REQUIRED ACTION:
Here is a listing. Reproduce it exactly.

THE DATA:
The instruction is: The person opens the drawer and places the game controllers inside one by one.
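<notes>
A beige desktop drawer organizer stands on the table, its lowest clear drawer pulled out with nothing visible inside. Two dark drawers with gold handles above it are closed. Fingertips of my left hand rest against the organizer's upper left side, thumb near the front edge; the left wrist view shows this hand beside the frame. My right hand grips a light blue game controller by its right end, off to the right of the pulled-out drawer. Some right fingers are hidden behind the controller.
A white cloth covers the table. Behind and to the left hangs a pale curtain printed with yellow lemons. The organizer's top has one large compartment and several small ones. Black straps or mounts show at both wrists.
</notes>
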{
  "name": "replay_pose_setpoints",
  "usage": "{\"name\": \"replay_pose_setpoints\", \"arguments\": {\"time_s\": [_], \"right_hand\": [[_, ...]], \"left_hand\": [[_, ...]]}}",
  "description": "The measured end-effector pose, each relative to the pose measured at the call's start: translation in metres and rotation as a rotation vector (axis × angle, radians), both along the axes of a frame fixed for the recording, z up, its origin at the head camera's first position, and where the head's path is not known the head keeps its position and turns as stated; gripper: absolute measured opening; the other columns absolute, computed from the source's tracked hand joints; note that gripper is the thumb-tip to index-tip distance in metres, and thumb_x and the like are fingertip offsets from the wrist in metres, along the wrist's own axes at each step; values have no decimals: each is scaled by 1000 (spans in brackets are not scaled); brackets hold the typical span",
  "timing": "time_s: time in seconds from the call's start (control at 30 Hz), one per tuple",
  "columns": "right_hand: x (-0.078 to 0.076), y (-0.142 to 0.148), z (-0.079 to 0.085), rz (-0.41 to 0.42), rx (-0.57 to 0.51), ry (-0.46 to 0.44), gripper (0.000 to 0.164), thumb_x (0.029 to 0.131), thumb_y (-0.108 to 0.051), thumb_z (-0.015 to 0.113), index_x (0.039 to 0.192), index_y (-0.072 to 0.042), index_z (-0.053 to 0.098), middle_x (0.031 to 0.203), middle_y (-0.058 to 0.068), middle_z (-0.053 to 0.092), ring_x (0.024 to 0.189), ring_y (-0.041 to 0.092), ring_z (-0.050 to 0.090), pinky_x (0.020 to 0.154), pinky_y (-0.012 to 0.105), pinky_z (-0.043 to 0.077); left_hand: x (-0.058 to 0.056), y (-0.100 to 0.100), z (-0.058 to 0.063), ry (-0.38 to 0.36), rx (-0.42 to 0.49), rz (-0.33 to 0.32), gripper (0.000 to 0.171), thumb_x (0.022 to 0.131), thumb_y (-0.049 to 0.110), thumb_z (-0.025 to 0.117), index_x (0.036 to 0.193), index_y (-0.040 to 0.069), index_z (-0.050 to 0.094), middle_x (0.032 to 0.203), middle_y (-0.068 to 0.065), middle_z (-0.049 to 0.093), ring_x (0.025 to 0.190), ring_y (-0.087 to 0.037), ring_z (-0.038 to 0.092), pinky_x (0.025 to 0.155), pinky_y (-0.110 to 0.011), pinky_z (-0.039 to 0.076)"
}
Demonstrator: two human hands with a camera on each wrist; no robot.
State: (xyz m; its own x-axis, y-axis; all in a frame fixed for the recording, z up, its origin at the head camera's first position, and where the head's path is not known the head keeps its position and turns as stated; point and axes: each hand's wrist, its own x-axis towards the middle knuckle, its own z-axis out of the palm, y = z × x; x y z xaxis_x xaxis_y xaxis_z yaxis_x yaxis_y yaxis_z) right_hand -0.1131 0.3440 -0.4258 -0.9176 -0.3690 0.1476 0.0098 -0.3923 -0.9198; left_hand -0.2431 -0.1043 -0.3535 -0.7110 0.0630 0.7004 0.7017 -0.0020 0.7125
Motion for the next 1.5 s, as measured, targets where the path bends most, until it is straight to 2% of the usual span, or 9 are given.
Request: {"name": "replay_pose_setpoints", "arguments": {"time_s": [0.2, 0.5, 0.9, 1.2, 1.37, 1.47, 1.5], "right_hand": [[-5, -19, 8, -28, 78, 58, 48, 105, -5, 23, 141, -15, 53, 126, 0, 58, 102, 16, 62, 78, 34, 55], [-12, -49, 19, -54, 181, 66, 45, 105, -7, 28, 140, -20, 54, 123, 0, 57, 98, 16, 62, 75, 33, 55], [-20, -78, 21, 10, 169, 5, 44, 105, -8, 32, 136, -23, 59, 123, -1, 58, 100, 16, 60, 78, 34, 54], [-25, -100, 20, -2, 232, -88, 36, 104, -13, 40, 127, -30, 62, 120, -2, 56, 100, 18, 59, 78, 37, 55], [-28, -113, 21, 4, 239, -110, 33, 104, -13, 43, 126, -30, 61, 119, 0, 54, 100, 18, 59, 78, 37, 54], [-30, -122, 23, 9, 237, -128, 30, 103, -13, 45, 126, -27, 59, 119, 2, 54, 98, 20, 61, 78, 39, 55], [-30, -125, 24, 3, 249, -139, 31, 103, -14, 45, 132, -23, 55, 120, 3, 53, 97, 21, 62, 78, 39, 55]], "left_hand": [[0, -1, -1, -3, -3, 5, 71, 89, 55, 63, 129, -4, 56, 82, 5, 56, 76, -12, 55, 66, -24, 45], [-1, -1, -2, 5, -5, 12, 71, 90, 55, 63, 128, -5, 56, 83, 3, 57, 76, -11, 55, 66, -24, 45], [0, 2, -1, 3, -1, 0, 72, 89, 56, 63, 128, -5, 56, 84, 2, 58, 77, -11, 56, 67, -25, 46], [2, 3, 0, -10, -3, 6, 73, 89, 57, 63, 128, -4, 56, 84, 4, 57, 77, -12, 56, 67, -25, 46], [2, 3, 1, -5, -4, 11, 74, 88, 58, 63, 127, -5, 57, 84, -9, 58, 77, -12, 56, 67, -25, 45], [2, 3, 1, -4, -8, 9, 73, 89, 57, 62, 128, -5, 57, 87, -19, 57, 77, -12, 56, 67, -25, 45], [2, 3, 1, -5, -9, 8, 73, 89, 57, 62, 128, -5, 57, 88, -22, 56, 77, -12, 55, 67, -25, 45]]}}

EXPECTED OUTPUT:
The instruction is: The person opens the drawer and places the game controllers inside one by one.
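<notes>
A beige desktop drawer organizer stands on the table, its lowest clear drawer pulled out with nothing visible inside. Two dark drawers with gold handles above it are closed. Fingertips of my left hand rest against the organizer's upper left side, thumb near the front edge; the left wrist view shows this hand beside the frame. My right hand grips a light blue game controller by its right end, off to the right of the pulled-out drawer. Some right fingers are hidden behind the controller.
A white cloth covers the table. Behind and to the left hangs a pale curtain printed with yellow lemons. The organizer's top has one large compartment and several small ones. Black straps or mounts show at both wrists.
</notes>
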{
  "name": "replay_pose_setpoints",
  "usage": "{\"name\": \"replay_pose_setpoints\", \"arguments\": {\"time_s\": [_], \"right_hand\": [[_, ...]], \"left_hand\": [[_, ...]]}}",
  "description": "The measured end-effector pose, each relative to the pose measured at the call's start: translation in metres and rotation as a rotation vector (axis × angle, radians), both along the axes of a frame fixed for the recording, z up, its origin at the head camera's first position, and where the head's path is not known the head keeps its position and turns as stated; gripper: absolute measured opening; the other columns absolute, computed from the source's tracked hand joints; note that gripper is the thumb-tip to index-tip distance in metres, and thumb_x and the like are fingertip offsets from the wrist in metres, along the wrist's own axes at each step; values have no decimals: each is scaled by 1000 (spans in brackets are not scaled); brackets hold the typical span",
  "timing": "time_s: time in seconds from the call's start (control at 30 Hz), one per tuple",
  "columns": "right_hand: x (-0.078 to 0.076), y (-0.142 to 0.148), z (-0.079 to 0.085), rz (-0.41 to 0.42), rx (-0.57 to 0.51), ry (-0.46 to 0.44), gripper (0.000 to 0.164), thumb_x (0.029 to 0.131), thumb_y (-0.108 to 0.051), thumb_z (-0.015 to 0.113), index_x (0.039 to 0.192), index_y (-0.072 to 0.042), index_z (-0.053 to 0.098), middle_x (0.031 to 0.203), middle_y (-0.058 to 0.068), middle_z (-0.053 to 0.092), ring_x (0.024 to 0.189), ring_y (-0.041 to 0.092), ring_z (-0.050 to 0.090), pinky_x (0.020 to 0.154), pinky_y (-0.012 to 0.105), pinky_z (-0.043 to 0.077); left_hand: x (-0.058 to 0.056), y (-0.100 to 0.100), z (-0.058 to 0.063), ry (-0.38 to 0.36), rx (-0.42 to 0.49), rz (-0.33 to 0.32), gripper (0.000 to 0.171), thumb_x (0.022 to 0.131), thumb_y (-0.049 to 0.110), thumb_z (-0.025 to 0.117), index_x (0.036 to 0.193), index_y (-0.040 to 0.069), index_z (-0.050 to 0.094), middle_x (0.032 to 0.203), middle_y (-0.068 to 0.065), middle_z (-0.049 to 0.093), ring_x (0.025 to 0.190), ring_y (-0.087 to 0.037), ring_z (-0.038 to 0.092), pinky_x (0.025 to 0.155), pinky_y (-0.110 to 0.011), pinky_z (-0.039 to 0.076)"
}
Demonstrator: two human hands with a camera on each wrist; no robot.
State: (xyz m; its own x-axis, y-axis; all in a frame fixed for the recording, z up, its origin at the head camera's first position, and where the head's path is not known the head keeps its position and turns as stated; point and axes: each hand's wrist, its own x-axis towards the middle knuckle, its own z-axis out of the palm, y = z × x; x y z xaxis_x xaxis_y xaxis_z yaxis_x yaxis_y yaxis_z) right_hand -0.1131 0.3440 -0.4258 -0.9176 -0.3690 0.1476 0.0098 -0.3923 -0.9198; left_hand -0.2431 -0.1043 -0.3535 -0.7110 0.0630 0.7004 0.7017 -0.0020 0.7125
Motion for the next 1.5 s, as measured, targets where the path bends most, until it is straight to 2% of the usual span, or 9 are given.
Request: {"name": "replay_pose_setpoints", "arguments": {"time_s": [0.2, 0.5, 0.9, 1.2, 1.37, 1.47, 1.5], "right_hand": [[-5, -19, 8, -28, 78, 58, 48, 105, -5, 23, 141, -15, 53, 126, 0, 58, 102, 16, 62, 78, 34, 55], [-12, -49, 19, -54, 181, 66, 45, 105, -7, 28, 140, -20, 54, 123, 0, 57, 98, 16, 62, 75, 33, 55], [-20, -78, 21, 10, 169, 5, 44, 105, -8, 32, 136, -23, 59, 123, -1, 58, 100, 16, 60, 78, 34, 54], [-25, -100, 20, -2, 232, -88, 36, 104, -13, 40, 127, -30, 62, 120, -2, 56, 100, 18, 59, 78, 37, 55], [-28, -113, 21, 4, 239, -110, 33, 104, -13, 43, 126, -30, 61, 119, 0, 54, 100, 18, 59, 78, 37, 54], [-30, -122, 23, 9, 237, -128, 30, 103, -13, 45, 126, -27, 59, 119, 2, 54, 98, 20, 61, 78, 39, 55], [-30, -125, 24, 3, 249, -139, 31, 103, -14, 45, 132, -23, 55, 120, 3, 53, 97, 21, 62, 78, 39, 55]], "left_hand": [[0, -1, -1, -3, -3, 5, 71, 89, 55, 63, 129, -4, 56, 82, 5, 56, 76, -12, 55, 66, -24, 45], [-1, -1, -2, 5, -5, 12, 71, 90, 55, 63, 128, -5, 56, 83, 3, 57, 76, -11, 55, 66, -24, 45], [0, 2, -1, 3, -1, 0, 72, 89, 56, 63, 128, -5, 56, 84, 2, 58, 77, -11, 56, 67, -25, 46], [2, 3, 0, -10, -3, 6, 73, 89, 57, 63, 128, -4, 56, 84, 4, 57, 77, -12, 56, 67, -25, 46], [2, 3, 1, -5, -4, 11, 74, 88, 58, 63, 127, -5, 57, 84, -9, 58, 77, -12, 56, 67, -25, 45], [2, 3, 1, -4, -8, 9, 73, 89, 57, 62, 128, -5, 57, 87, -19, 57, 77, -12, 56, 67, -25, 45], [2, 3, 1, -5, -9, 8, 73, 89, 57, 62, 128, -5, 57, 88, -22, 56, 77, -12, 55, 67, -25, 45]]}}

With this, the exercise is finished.